Where the advance toward perfection in an art consists of many intermediate steps, and several inventors form different combinations or improvements, which score decided advances in the art, and accomplish the desired result with varying degrees of success, each is entitled to his own combination so long as it differs from those of him competitors and does not include theirs.

The combination of claims 5, 7, 8, 9, and 10 of letters patent 595,696, to George J. S. Collins, dated December 21, 1897, is novel, useful, the product of the intuitive genius of the inventor, and these claims of the patent are valid.

Charles K. Offield and Charles C. Linthicum (Albert M. Austen, on the brief), for appellant.

A. C. Paul, for appellee.

Before CALDWELL, SANBORN, and THAYER, Circuit Judges.

SANBORN Circuit Judge.

This is an appeal from a decree which adjudged the device described in the specification of letters patent No. 621,219, issued to George A. Burwell on March 14, 1899, to be an infringement of the fifth, seventh, eighth, ninth, and tenth claims of letters patent No. 595,696, issued to George J. S. Collins on December 21, 1897. The patented structure is a combination of old elements, and the decree is assailed upon the grounds that there was no invention in the combination, and that Burwell's device was not an infringement upon it. Both structures are for housings or means for holding the roller elements in roller bearings in proper relations to each other while they are in operation, and for keeping them together in the same relation when they are removed from the roller race.
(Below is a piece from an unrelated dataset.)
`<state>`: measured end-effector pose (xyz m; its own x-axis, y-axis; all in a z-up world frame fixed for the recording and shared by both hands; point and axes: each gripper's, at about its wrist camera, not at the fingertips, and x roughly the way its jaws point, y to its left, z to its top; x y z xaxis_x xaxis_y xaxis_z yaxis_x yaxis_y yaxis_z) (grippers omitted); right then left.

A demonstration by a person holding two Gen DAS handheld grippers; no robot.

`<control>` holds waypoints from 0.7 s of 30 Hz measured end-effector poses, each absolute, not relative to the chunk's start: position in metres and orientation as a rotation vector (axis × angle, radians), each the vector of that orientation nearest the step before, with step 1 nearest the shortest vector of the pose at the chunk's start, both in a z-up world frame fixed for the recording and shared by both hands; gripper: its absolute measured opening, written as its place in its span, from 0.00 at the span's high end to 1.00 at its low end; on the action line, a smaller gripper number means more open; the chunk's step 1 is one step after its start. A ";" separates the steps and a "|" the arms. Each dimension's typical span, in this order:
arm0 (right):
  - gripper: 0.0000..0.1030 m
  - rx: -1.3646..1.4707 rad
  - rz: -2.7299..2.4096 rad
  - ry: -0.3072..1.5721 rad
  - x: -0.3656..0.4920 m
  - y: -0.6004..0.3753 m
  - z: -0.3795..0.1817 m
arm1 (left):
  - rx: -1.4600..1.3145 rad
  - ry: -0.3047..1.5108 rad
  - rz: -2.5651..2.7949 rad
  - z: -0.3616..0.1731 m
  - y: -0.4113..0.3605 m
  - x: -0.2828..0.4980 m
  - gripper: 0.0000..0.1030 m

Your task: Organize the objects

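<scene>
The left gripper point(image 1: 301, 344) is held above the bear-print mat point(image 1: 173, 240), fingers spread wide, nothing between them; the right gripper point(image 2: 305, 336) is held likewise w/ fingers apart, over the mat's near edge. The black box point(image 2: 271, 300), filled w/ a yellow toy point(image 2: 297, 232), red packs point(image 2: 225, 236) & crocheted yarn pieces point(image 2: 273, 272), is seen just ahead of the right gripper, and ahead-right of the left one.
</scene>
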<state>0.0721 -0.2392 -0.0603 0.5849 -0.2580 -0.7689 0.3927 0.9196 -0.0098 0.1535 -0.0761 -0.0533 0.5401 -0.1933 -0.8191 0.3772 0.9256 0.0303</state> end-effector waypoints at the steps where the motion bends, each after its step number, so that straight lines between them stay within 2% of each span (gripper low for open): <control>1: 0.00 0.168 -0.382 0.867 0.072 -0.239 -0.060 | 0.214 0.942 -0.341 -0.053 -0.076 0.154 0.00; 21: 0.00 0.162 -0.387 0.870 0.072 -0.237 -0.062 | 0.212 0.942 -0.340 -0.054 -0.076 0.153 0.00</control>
When Collins conceived his device, roller bearings were in common use. The main problem that was before those engaged in improvements in the art was to construct these bearings so that they would develop the least friction, and many machines had been made and patented in which an annular roller race between the journal and the journal box or the hub, main supporting rollers therein, and smaller separating rollers were common and familiar elements. On January 20, 1896, Collins had applied for a patent, which was subsequently issued to him on July 6, 1897, as No. 585,909, for an improvement in roller bearings, which disclosed a bearing consisting of an annular roller race in a journal box, main supporting balls, and separating devices therein. Between each two of the main supporting balls a separating device, consisting of two plates of triangular form, with a cylindrical roller between them at each angle, was so placed that when the wheel was in operation the balls could not touch each other, and there was no sliding contact among any of the parts, save only the trunnions of two of the little cylinders, which were extended so that their ends might come in contact with the side walls of the roller race, and thus prevent any sliding contact of the triangular plates therewith. This patent shows another separator, which consists of two cylindrical rollers, engaged at their ends with parallel side members and two small balls placed between the cylinders and their plates and the inner circumferential wall of the journal box. But in the structures shown in this patent the main supporting balls and the separating devices were not held together in any fixed relation to each other, and hence they could not be kept in their proper relation when removed from the roller race. There was no caging or housing to contain them and keep them in place.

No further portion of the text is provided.